Exercise instructions
Nothing but the data, repeated exactly, belongs in the answer.

* * * * * * *

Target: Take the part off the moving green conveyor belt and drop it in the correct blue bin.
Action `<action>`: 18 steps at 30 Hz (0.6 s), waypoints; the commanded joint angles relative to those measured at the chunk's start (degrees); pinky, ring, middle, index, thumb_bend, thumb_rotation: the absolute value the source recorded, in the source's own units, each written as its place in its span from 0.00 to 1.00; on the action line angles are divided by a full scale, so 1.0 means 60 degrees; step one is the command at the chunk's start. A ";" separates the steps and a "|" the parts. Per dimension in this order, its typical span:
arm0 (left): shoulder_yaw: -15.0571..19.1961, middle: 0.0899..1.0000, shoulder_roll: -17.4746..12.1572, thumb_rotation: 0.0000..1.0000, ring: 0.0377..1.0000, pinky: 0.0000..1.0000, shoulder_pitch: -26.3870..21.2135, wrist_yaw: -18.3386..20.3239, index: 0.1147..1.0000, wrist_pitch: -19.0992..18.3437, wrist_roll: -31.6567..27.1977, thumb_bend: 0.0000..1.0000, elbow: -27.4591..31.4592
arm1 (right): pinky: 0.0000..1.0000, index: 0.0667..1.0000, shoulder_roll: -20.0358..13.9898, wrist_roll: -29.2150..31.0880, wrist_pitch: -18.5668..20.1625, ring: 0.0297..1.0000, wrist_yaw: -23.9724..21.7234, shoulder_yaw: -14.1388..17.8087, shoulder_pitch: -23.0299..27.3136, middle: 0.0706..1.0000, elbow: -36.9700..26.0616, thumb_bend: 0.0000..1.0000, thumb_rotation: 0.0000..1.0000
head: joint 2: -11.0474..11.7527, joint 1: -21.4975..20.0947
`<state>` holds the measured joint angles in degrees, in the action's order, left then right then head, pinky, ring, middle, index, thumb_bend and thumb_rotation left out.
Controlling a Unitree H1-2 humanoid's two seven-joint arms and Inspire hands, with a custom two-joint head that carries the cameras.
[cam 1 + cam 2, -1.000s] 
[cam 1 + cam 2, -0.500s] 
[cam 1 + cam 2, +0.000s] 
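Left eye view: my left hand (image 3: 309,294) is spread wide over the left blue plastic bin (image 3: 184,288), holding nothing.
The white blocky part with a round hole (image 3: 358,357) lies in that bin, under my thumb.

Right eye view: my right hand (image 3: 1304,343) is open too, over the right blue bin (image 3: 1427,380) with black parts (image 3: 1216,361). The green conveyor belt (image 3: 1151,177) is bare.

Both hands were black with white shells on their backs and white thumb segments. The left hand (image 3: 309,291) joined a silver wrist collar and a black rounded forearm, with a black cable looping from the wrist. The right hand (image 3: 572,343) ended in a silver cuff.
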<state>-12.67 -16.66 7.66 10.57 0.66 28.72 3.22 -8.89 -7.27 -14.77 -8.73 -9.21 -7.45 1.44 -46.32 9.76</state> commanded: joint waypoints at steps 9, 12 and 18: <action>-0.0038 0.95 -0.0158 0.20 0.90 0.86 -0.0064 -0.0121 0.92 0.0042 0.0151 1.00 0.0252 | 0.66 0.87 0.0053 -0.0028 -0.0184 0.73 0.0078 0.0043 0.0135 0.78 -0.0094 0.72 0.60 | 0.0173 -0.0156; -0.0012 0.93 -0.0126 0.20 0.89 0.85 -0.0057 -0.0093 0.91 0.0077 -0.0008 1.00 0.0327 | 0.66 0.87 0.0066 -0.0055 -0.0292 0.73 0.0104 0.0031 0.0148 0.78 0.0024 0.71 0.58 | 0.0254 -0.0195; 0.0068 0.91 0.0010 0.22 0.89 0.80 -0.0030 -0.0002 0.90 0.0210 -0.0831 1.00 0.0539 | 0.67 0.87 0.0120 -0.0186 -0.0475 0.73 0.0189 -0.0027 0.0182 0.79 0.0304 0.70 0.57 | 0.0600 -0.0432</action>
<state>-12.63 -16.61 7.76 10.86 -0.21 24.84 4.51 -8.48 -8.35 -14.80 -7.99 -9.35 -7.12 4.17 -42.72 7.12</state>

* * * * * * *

Result of this exercise
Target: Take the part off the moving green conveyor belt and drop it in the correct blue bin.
Action `<action>`: 18 steps at 30 Hz (0.6 s), waypoints; the commanded joint angles relative to those measured at the chunk's start (degrees); pinky, ring, middle, index, thumb_bend, thumb_rotation: the absolute value the source recorded, in the source's own units, each written as its place in its span from 0.00 to 1.00; on the action line angles are divided by a full scale, so 1.0 means 60 degrees; step one is the command at the chunk's start. A ";" separates the steps and a "|" the parts. Per dimension in this order, its typical span:
arm0 (left): shoulder_yaw: -15.0571..19.1961, middle: 0.0899..1.0000, shoulder_roll: -17.4746..12.1572, thumb_rotation: 0.0000..1.0000, ring: 0.0377..1.0000, pinky: 0.0000..1.0000, shoulder_pitch: -26.3870..21.2135, wrist_yaw: -18.3386..20.3239, index: 0.1147..1.0000, wrist_pitch: -19.0992..18.3437, wrist_roll: -31.6567..27.1977, thumb_bend: 0.0000..1.0000, elbow: -27.4591..31.4592
arm1 (right): pinky: 0.0000..1.0000, index: 0.0667..1.0000, shoulder_roll: -20.0358..13.9898, wrist_roll: -29.2150..31.0880, wrist_pitch: -18.5668..20.1625, ring: 0.0297..1.0000, wrist_yaw: -23.9724..21.7234, shoulder_yaw: -14.1388..17.8087, shoulder_pitch: -23.0299..27.3136, middle: 0.0706..1.0000, elbow: -36.9700..26.0616, thumb_bend: 0.0000..1.0000, thumb_rotation: 0.0000..1.0000
head: joint 2: -11.0474..11.7527, joint 1: -21.4975..20.0947
`<state>` holds the measured joint angles in degrees, in the action's order, left then right then head, pinky, ring, middle, index, thumb_bend and thumb_rotation left out.
Controlling a Unitree H1-2 humanoid's two seven-joint arms and Inspire hands, with a custom two-joint head that carries the cameras.
[cam 1 + cam 2, -1.000s] 
[cam 1 + cam 2, -0.500s] 
[cam 1 + cam 2, +0.000s] 
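Left eye view: my left hand (image 3: 309,294) is spread wide over the left blue plastic bin (image 3: 184,288), holding nothing.
The white blocky part with a round hole (image 3: 358,357) lies in that bin, under my thumb.

Right eye view: my right hand (image 3: 1304,343) is open too, over the right blue bin (image 3: 1427,380) with black parts (image 3: 1216,361). The green conveyor belt (image 3: 1151,177) is bare.

Both hands were black with white shells on their backs and white thumb segments. The left hand (image 3: 309,291) joined a silver wrist collar and a black rounded forearm, with a black cable looping from the wrist. The right hand (image 3: 572,343) ended in a silver cuff.
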<state>-12.67 -16.66 7.66 10.57 0.66 28.72 3.22 -8.89 -7.27 -14.77 -8.73 -9.21 -7.45 1.44 -46.32 9.76</state> commanded: joint waypoints at steps 9, 12 and 18: <action>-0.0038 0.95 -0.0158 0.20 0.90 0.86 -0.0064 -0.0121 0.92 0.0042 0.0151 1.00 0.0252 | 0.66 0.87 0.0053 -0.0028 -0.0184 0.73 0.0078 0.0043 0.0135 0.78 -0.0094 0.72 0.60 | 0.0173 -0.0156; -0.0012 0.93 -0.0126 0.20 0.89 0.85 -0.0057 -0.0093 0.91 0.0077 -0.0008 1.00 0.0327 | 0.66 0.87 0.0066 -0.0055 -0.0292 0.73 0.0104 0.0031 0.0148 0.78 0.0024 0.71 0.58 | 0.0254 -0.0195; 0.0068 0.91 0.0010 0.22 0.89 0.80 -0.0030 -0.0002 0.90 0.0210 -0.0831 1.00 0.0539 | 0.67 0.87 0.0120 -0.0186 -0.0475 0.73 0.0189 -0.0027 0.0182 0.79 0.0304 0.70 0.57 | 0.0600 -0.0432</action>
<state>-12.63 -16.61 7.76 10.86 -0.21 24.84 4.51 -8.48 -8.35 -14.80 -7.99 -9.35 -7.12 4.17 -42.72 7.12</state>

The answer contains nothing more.